Karl DAUBIGNY • Vue des grèves à Villerville
(Paris, 1846 - Auvers-sur-Oise 1886)

© Crédits iconographiques Région Normandie /Inventaire général/Patrick Merret – Léonie Hamard
Description :
vers 1870
Huile sur toile, 54 x 65 cm
Dimensions avec cadre : 74 x 85 cm
S.b.d.
Numéro d’inventaire : PN 2007.7.1
L’Oise, la Seine, la mer, Daubigny est le peintre de l’eau. Avec la mer, le paysage est simplifié, comme si le pré, la falaise basse, l’estran, les vagues, le tout maintes fois saisi à Villerville, appartenaient à une même substance, dont la réalité physique est d’emblée soumise à l’impression, sans que le regard sur ces tableaux puisse être tenté par une autre forme de vérité, plus proche de l’illusion. Le mot impressionniste est réducteur, il ne restitue pas la diversité de manières des paysagistes de l’époque, souvent porteurs d’élan romantique et de sens baroque dans le traitement des flux. Mais s’il fallait, comme le veut la critique, résumer le sens du vocable, Daubigny l’aura admirablement incarné dès les années 1860, avec une palette désormais vouée aux tons clairs et rompus.
Plus encore que Corot et Courbet, Daubigny est le peintre des synthèses, qui ne voit pas d’issue pour la peinture en dehors du paysage. Il fait l’expérience de la pénétration du milieu avec le principe du Bottin, son célèbre bateau-atelier, qui le dégage des contraintes de la composition et des règles du paysage : ne peindre que ce qui s’offre au champ visuel, sans choisir ou aménager. Le bateau-atelier constitue un point de vue dans le paysage, une position d’où le peintre est à la fois présent et absent, comme caché dans une bulle qui flotte au milieu de la nature.
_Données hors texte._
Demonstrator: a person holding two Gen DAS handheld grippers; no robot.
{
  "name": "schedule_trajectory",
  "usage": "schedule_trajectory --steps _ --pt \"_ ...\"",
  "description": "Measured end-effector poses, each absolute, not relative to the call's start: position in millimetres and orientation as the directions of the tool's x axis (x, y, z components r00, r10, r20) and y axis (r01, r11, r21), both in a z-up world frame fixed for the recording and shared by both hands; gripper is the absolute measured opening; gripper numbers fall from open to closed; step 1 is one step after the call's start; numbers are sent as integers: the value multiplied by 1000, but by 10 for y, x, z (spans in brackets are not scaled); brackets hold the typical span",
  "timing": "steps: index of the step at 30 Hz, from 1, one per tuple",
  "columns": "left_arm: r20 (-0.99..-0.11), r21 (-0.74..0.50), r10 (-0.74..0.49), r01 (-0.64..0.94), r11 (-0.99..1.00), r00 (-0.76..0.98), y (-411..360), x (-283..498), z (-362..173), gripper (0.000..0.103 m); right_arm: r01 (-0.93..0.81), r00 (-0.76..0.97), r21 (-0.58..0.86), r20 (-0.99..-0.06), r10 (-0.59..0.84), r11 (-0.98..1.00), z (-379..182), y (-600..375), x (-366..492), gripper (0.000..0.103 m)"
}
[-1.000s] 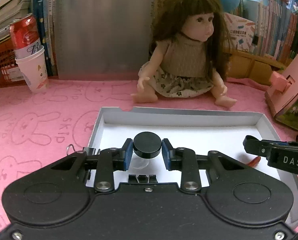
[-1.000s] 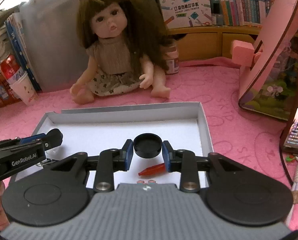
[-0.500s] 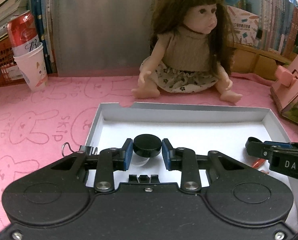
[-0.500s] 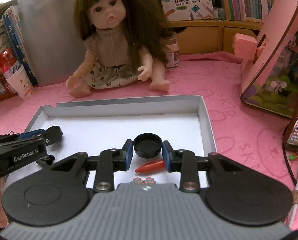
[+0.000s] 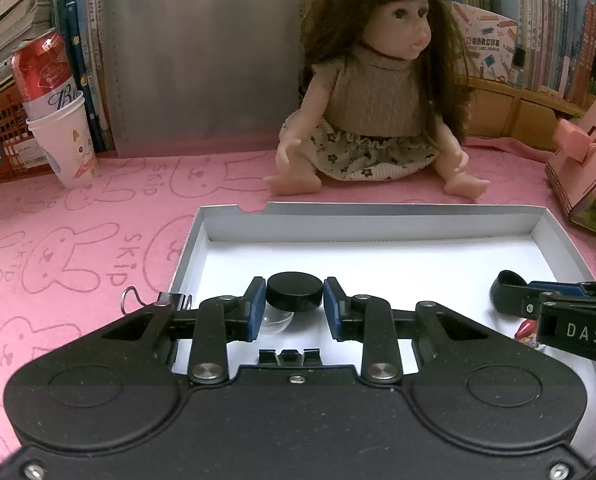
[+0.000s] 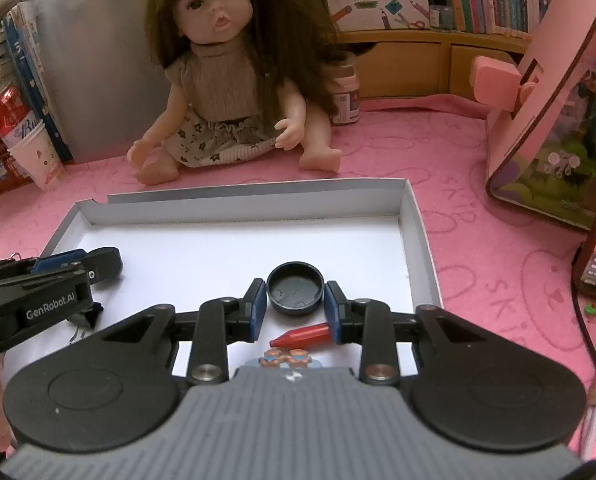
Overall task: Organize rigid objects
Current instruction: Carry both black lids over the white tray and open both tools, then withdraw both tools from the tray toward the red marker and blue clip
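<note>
Left wrist view: my left fingers [image 5: 256,304] are clamped on a black cap [image 5: 295,292], with a clear rounded piece [image 5: 276,320] just under it. I can't tell whether that piece is joined to it. Beyond my tips lies the white box [image 5: 378,222] on the pink counter [image 5: 78,220]. My right fingers [image 5: 510,294] reach in from the right side.

Compared with a second ago, the grip is the same. Only the doll [image 5: 378,92] beyond the box has drifted a little rightward in view.

Right wrist view: my right fingers [image 6: 258,304] are closed on a black lid [image 6: 295,294], hollow side up. A red crayon [image 6: 302,334] lies in the box just nearer than my tips. The box's far wall sits slightly higher in view than before; the grip is unchanged.

I judge that both pieces are still in hand over the box, not yet set down.
</note>
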State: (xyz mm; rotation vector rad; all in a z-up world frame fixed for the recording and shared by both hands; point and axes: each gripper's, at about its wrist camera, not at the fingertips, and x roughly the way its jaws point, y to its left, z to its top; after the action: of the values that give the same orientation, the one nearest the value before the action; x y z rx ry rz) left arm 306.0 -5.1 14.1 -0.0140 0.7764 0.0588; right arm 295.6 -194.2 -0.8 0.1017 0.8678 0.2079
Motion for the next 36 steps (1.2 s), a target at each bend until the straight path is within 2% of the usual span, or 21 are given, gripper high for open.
schedule_trajectory --steps 7,8,9,13,15,21,24,28,36 --pt "-705 -13 40 -69 998 708 -38 3060 148 32 -137 631 179 -742 226 974 2 -1951 2945 41" --pt "-709 -19 36 -69 997 705 -33 3060 150 34 -136 634 184 -739 228 974 10 -1962 2941 52" --pt "-712 -26 27 -65 998 702 -26 3056 154 39 -138 637 189 -735 233 972 21 -1968 2931 57" --pt "-705 -37 11 -52 998 709 -30 2986 202 52 -154 655 196 -714 248 969 87 -1980 2869 62" --pt "-700 -39 7 -48 998 714 -30 2941 230 55 -161 664 192 -705 251 968 127 -1982 2832 65" --pt "-686 -67 -27 -26 997 727 -6 2756 338 56 -185 692 187 -673 263 965 259 -2005 2659 74" --pt "-673 -64 -35 -11 998 739 -5 2621 396 57 -197 705 187 -655 272 962 326 -2037 2542 77" --pt "-653 -78 -63 16 997 754 4 2409 477 72 -209 723 194 -629 285 959 415 -2096 2378 81" --pt "-617 -86 -112 74 993 779 1 1965 612 77 -241 750 199 -583 312 950 552 -2192 2003 86"
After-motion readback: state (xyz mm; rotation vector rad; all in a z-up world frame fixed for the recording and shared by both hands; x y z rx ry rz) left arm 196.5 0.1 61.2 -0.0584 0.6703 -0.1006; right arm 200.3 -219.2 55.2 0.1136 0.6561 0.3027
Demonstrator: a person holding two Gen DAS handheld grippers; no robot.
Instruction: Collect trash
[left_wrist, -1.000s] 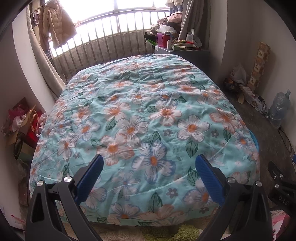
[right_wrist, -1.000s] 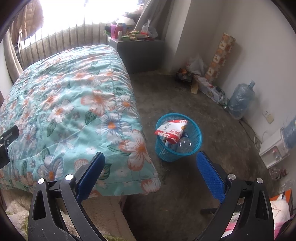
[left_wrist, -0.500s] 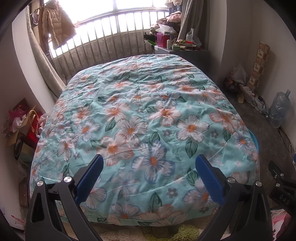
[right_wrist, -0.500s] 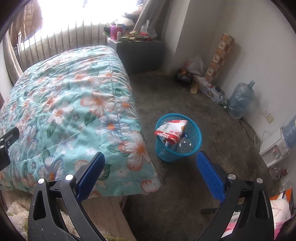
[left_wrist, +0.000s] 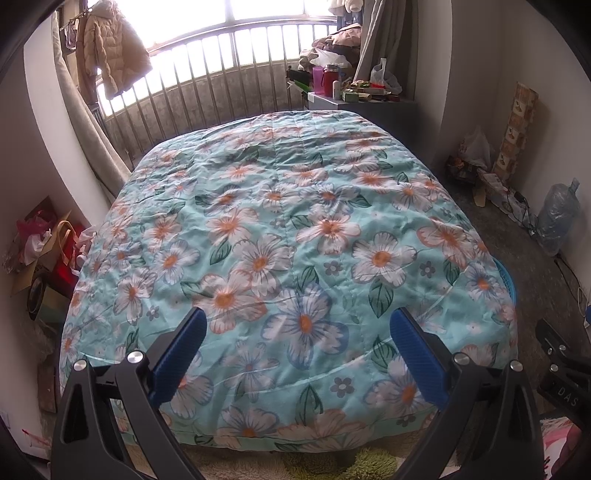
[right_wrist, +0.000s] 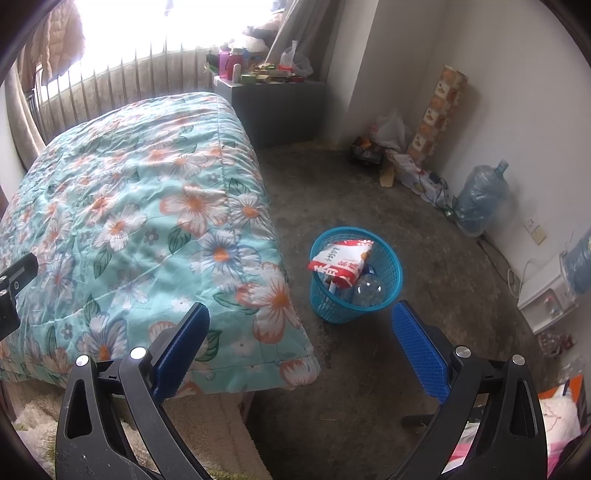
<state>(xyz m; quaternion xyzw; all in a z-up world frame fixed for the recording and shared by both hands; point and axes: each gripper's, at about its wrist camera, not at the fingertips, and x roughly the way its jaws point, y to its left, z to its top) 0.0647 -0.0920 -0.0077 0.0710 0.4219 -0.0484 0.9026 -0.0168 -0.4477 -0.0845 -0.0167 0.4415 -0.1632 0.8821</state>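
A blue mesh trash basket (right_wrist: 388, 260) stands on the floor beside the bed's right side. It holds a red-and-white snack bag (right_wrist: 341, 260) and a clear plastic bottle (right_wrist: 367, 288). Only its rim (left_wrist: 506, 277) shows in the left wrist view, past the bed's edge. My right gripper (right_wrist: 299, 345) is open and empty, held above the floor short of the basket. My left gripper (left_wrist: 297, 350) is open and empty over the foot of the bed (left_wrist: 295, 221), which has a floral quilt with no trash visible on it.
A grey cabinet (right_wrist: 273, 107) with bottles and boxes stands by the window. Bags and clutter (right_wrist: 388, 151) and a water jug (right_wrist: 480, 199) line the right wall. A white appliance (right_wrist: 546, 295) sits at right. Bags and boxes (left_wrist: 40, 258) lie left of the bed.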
Monet, Lepic, Le Sidaner, et Boudin dans les années 1890 seront capables de reproduire à leur tour cette vision bouleversante qui semble atteindre l’âme de la nature, plutôt que de dessiner son visage. Cette vision, qui mêle le proche et le lointain, donne l’impression que le peintre est au milieu des éléments. On comprend le danger qu’ont pu représenter les paysages de la maturité de Daubigny pour le milieu académique, maître de la participation au Salon. Ces grands espaces inhabités, irréels, seront écartés, nous dit Emile Zola dans le compte-rendu du Salon de 1876. Et finalement, Daubigny démissionnera du jury.
Les tableaux qu’il peint à Villerville sur le pré des Graves sont d’une puissance expressionniste inégalée à l’époque. La touche possède cette virulence organisée qui permet l’analyse physique des éléments. La gravité qui se dégage de cette marine appartient à cette quête des essences propres aux grands maitres naturalistes qui ont ouvré dans cette contrée. La strategie de l’image semble atteindre un point de non-retour. Le pittoresque est vaincu par l’héroïsme des éléments.